The Fellows will develop skills to advocate and communicate on many of the pain issues they know most closely, including pediatric pain, chronic pain, the treatment of pain with prescription pain medications, non-medical treatment for pain, the use of palliative care to treat pain, pain policy, clinical and basic science research on pain, disparities in treating pain, and providers’ roles in assessing and treating pain.

Candidates must be accomplished experts, clinicians or researchers in pain management, and able and willing to devote a significant amount of time to using the skills learned in the Fellowship. They must show an interest in going beyond their professional pursuits to inspire change and make an impact on the pain field.

Those interested can apply online at www.maydayfellows.org

Established in 1992, the Mayday Fund is dedicated to further Shirley Steinman Katzenbach's commitment to social and medical causes. Her special interest in the treatment of pain forms the core of the Fund's mission. Over the last 19 years, Mayday has supported many different projects, among them, surveys of public attitudes to pain and its treatment, role model and documentation programs, assistance to public and professional advocacy groups, and clinical and academic research.

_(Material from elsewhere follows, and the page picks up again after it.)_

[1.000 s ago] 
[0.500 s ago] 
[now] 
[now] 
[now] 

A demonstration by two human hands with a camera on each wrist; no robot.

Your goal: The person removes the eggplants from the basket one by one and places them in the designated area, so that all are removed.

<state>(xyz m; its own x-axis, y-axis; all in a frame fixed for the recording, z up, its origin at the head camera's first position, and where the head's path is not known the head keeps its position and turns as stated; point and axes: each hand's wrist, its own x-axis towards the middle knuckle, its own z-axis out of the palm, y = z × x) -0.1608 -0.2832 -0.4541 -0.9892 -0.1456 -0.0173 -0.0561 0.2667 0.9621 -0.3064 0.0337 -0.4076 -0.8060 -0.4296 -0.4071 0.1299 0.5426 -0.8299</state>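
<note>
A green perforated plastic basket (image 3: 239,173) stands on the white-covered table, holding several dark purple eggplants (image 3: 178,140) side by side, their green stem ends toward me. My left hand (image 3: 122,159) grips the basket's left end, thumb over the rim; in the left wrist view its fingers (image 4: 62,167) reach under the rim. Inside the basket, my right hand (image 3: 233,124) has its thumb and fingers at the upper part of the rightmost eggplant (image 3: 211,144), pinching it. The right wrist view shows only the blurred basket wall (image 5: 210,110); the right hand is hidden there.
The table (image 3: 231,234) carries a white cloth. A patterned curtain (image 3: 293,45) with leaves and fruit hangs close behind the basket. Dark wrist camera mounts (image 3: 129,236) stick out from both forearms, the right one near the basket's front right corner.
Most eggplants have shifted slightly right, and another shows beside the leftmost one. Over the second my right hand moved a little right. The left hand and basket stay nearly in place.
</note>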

On the Advisory Committee for the Mayday Pain & Society Fellowship, in addition to Chair Russell K. Portenoy, MD, and Carmen R. Green, MD, are: James N. Campbell, MD, Executive-in-Residence at InterWest Partners, CEO of Arcion Therapeutics, Inc. and Professor of Neurosurgery, Johns Hopkins University; Scott M. Fishman, MD, Chief, Division of Pain Medicine in the Department of Anesthesiology and Pain Medicine and Professor of Anesthesiology, University of California, Davis; Kathleen M. Foley, MD, Medical Director of the International Palliative Care Initiative of the Public Health Program, Open Society Institute and Attending Neurologist in the Department of Neurology at Memorial Sloan-Kettering Cancer Center; Sandra H. Johnson, JD, Interim Dean , Saint Louis University School of Law; Patrick John McGrath, PhD, Vice President, Research at IWK Health Centre and Professor of Psychology, Pediatrics and Psychiatry at Dalhousie University in Nova Scotia, Canada; and Lonnie Zeltzer, MD, Director of Pediatric Pain Program and Professor of Pediatrics, Anesthesiology, Psychiatry and Biobehavioral Sciences at the University of California, Los Angeles.